My point is that my use-case is not so far from data class ‘copy’ function which is generated currently in Kotlin. Why do not to consider that copy function is also as a partial case of your serialization framework? Or even of Dozer library (as some desperate guy advised above)?


#14

Providing map access to the properties in a “data” class is certainly possible, but has a number of issues:

  • Efficient implementation would need some sort of efficient string matching approach. Probably the best would be a sorted array of property names. A binary search would then get the index and the get and set operators would use the retrieved index in a big switch table to access the actual properties.

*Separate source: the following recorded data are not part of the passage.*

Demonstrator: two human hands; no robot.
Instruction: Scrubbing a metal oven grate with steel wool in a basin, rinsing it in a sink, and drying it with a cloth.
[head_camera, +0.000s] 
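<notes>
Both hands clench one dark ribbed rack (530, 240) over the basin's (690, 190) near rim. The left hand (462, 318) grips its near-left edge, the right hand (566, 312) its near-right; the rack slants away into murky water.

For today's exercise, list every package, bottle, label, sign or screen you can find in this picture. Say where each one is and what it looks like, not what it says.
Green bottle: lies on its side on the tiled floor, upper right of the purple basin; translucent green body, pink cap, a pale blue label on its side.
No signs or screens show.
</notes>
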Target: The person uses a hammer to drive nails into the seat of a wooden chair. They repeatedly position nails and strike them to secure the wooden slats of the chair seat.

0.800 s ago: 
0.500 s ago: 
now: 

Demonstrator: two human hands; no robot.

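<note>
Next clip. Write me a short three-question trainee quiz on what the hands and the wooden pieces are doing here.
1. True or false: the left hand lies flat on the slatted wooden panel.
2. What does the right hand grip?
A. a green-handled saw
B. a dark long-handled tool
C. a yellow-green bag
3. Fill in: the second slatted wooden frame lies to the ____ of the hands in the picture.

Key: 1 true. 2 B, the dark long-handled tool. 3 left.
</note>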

Overall this would be quite heavyweight to be included in all data classes
  • Accessing data members as map elements is fundamentally unsafe from a type perspective.
  • This is clearly a use case that, if applicable, would apply to a minority of data classes.
  • Looking at your original question, what you would need is a copy constructor that applies a transformation on certain types only but doesn’t create garbage. There are only two ways of doing so, either to use reflection(with it’s own garbage), or to generate such a constructor (or free function with the class name) as bytecode. For the generated version you’d still want to avoid type interrogation or intermediate wrappers so the generation code needs to be very flexible. Overall it seems something more fit for a library.

#15

That’s why I prefer the functor like way:

data class Vector<T out> (val x:T, val y:T)
val vDouble = Vector(1.0, 2.0)
val vInt = vDouble.mapT(::toInt)

but this requires support from language to generate an extension function mapT. And even more interesting case is:

 data class FieldPoint2D<T out, V out> (val x:T, val y:T, val value:V)
 val f1 = FieldPoint2D(1.0, 2.0, true)
 val f2 = f1.mapT(::toInt)
 val f3 = f1.mapV(::toInt)

That is mapX generated for each generic type.

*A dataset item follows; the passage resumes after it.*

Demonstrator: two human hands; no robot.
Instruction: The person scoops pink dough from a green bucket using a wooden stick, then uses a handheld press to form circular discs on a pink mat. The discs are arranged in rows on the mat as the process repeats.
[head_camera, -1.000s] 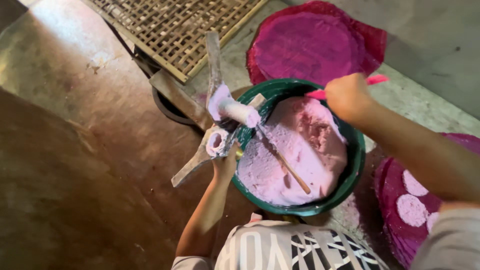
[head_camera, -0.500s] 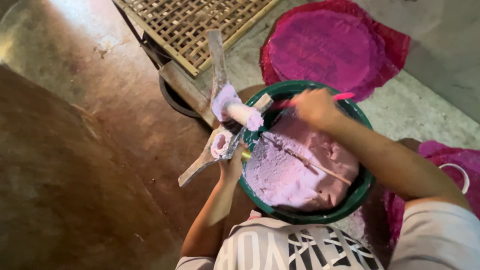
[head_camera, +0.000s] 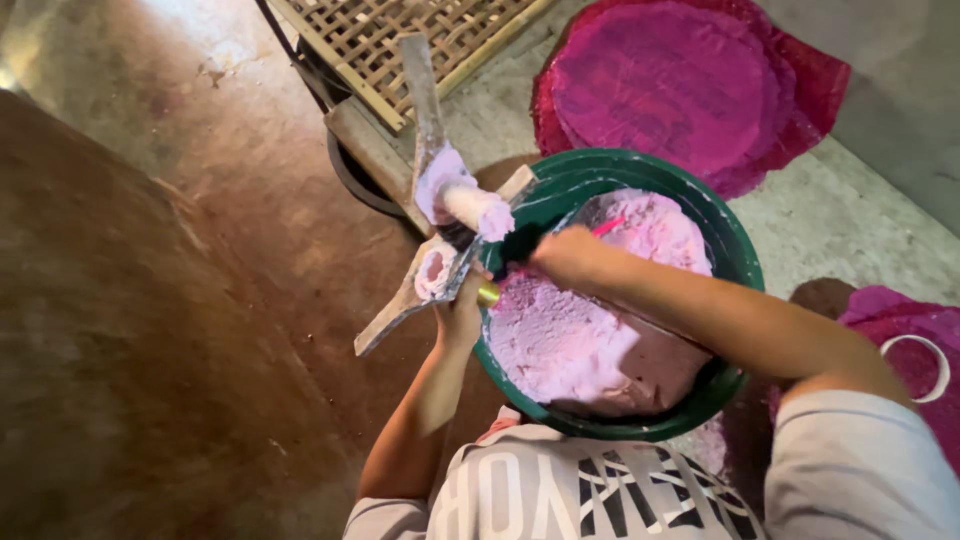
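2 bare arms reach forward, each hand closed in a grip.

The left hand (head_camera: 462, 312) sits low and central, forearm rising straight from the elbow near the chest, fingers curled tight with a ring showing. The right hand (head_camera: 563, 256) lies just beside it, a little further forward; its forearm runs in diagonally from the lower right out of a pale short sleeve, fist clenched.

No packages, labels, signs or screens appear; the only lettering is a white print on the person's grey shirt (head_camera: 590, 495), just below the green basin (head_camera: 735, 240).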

I am sorry but this is clearly a subjective statement. Sometimes minority is determining factor.


#16

That’s interesting use-case. I’ll see if this can be supported, too, a part of serialization framework. Don’t be scared by the serialization name. It is just a type-safe data mapping mechanism. It is called serialization because that is what you typically use it for. Hopefully, it will become a part of the language one day and will be quite as efficient as other language constructs. Maybe some other language primitives will let this kind of thing be easily implementable one day, too, without any reflection. Maybe even serialization itself could be efficiently implemented on top of some more general data mapping/lensing mechanism one day.